» PROBLEM STATEMENT:
For the material that follows, return exactly the lines from the one with "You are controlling" through the one with "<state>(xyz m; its", both ends included.

» INPUT DATA:

_ _ _ _

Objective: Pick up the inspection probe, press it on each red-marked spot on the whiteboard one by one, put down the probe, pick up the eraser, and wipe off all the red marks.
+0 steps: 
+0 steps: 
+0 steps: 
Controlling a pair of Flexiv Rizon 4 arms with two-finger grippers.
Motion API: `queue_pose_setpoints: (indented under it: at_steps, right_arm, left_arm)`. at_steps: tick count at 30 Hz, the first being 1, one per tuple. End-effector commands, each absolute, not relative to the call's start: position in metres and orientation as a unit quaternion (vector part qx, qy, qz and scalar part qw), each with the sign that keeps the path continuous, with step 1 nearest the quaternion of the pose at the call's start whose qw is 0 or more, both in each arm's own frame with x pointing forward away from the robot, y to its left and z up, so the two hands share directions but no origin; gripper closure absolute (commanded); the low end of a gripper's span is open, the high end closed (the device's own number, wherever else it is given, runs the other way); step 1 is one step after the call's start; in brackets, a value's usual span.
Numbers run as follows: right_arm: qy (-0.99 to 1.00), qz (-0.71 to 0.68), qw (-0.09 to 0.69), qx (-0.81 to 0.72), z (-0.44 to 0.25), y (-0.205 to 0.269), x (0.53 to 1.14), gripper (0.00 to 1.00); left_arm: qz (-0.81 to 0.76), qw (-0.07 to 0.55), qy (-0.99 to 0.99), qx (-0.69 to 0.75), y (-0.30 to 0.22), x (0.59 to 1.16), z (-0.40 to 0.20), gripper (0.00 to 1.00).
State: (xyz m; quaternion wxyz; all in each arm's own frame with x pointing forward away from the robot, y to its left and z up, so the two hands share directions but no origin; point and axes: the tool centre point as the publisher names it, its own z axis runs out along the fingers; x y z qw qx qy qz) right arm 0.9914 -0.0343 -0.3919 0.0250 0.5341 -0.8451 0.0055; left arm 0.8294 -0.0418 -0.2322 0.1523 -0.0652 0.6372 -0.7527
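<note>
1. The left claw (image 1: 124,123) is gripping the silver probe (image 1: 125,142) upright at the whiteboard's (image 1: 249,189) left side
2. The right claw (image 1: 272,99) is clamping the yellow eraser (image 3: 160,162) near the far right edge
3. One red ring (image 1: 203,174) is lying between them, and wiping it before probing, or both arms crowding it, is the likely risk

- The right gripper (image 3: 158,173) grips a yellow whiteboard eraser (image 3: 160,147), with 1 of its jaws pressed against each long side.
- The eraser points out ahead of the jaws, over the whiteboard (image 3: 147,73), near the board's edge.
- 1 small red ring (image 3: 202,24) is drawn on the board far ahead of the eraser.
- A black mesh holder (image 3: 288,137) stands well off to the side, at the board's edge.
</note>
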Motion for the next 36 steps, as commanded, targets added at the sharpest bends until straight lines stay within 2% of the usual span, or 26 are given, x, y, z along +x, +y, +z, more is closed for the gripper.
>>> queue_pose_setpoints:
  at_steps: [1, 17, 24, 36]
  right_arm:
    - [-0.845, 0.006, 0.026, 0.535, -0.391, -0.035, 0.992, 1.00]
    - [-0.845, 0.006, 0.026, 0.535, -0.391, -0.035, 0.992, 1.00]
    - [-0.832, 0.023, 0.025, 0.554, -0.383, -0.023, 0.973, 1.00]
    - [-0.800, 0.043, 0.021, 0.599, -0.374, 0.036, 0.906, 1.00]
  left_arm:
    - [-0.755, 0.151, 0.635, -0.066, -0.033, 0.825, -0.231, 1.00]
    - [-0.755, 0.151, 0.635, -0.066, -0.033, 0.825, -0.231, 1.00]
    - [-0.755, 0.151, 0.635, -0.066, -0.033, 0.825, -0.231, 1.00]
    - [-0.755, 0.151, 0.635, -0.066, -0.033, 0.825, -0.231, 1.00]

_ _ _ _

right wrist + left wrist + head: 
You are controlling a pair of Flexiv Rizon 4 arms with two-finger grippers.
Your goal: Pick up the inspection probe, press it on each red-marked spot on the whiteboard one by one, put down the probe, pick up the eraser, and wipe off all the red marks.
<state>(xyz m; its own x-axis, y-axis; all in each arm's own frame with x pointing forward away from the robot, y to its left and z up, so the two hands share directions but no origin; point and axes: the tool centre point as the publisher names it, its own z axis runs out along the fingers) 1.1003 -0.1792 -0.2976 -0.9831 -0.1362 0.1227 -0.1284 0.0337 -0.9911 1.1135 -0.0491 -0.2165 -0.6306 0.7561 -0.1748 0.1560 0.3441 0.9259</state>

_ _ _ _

» ANSWER SECTION:
You are controlling a pair of Flexiv Rizon 4 arms with two-finger grippers.
Your goal: Pick up the inspection probe, press it on each red-marked spot on the whiteboard one by one, put down the probe, pick up the eraser, and wipe off all the red marks.
<state>(xyz m; its own x-axis, y-axis; all in each arm's own frame with x pointing forward away from the robot, y to its left and z up, so the two hands share directions but no origin; point and axes: the tool centre point as the publisher names it, its own z axis runs out along the fingers) 1.1003 -0.1792 -0.2976 -0.9831 -0.1362 0.1227 -0.1284 0.0337 -0.9911 1.1135 -0.0491 -0.2165 -0.6306 0.7561 -0.1748 0.1560 0.3441 0.9259</state>

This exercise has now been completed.